Cuando era pequeña cogía caracoles con mi familia y hacíamos carreras con ellos en el balcón de un apartamento de veraneo. La carrera más lenta del mundo. No importaba quién llegase antes a la meta sino disfrutar de los movimientos de aquellos pequeños seres. Del camino que hacían, del rastro que dejaban atrás casi transparente e imperceptible. Minutos después mi madre los preparaba para, según ella, hacer un estupendo guiso. A lo que yo protestaba y renegaba. Por suerte algunos de ellos recibían el indulto y yo los acogía como pequeñas mascotas. Jugaba con ellos hasta que me cansaba. Quedaba como hipnotizada con sus cascarones llenos de círculos que llegaban casi hasta el infinito.
Y del infinito o de quién sabe qué lugar apareció un caracol veinte años después ante mí. Salía yo del vagón del metro y el ser se deslizaba del asiento del andén. No había nadie más sólo él y yo ante la frialdad de la estación.

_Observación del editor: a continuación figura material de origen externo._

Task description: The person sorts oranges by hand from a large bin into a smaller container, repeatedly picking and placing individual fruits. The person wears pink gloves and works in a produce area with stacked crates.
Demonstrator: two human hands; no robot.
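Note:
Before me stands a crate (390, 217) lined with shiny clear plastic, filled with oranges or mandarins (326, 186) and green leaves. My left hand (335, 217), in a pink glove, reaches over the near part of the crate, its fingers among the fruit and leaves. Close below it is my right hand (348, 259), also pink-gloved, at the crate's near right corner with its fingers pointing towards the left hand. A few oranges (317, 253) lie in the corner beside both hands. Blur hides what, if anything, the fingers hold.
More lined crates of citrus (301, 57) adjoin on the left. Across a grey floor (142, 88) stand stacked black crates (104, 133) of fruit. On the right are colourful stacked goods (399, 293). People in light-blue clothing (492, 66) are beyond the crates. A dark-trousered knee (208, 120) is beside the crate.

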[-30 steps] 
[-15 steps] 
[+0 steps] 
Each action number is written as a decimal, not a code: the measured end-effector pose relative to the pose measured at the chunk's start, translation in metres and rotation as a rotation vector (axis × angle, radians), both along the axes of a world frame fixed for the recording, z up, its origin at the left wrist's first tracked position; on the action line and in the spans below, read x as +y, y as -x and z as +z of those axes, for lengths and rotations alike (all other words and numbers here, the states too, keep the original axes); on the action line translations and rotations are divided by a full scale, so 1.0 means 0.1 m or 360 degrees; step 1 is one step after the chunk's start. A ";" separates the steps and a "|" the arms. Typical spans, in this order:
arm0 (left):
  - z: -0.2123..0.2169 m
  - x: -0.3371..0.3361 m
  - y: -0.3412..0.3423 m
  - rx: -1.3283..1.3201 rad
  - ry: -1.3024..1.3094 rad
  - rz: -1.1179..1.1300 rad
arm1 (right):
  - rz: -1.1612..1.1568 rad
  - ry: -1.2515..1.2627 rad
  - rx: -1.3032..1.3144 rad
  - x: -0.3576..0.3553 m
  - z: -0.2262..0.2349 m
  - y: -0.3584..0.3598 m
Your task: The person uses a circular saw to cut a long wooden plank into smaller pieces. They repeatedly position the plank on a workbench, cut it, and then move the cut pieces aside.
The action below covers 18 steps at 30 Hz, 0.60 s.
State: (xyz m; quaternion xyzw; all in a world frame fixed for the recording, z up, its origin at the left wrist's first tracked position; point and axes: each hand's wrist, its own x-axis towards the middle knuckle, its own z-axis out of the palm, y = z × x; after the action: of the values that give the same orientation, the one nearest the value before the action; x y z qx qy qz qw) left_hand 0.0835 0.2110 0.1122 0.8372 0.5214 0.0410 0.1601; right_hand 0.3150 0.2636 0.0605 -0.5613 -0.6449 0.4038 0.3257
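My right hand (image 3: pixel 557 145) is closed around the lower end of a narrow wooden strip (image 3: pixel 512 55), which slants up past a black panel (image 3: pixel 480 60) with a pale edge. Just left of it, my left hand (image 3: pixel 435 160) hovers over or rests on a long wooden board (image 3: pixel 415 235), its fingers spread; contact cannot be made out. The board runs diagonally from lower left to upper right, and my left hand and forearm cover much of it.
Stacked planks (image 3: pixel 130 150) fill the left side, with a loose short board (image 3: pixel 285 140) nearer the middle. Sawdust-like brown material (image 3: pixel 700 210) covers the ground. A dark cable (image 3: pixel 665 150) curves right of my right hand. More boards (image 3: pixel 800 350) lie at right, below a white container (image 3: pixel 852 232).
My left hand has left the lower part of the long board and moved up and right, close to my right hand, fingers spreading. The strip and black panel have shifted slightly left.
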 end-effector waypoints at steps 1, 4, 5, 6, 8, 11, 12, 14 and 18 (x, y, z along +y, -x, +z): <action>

Esto me hizo pensar en mi relación de la infancia con estos animalitos. También reflexionar sobre mi presente. Me he sentido que camino entre caracoles, como ellos. Despacio pero sin pausa.
Un ente sencillo e indefenso que transita con su casa circular con espirales hacia el interior. Cargando con una casa iluminada, segura. Mi estado emocional es bien parecido. Saliendo de turbulencias me acojo a mi caparazón con poco peso para seguir mi camino hacia la autodependencia, hacia la espiritualidad. A encontrarme conmigo misma. Con antenas bien atentas al alrededor, para no perder detalle de las cosas realmente importantes. El caracol no tiene prisas y yo tampoco. Queremos saborear cada momento y dejar rastro de lo que va ocurriendo en nuestras vidas. Ellos se van cruzando en mi destino. Quiero creer que son símbolo de mi camino, y con sus huellas va fluyendo la vida.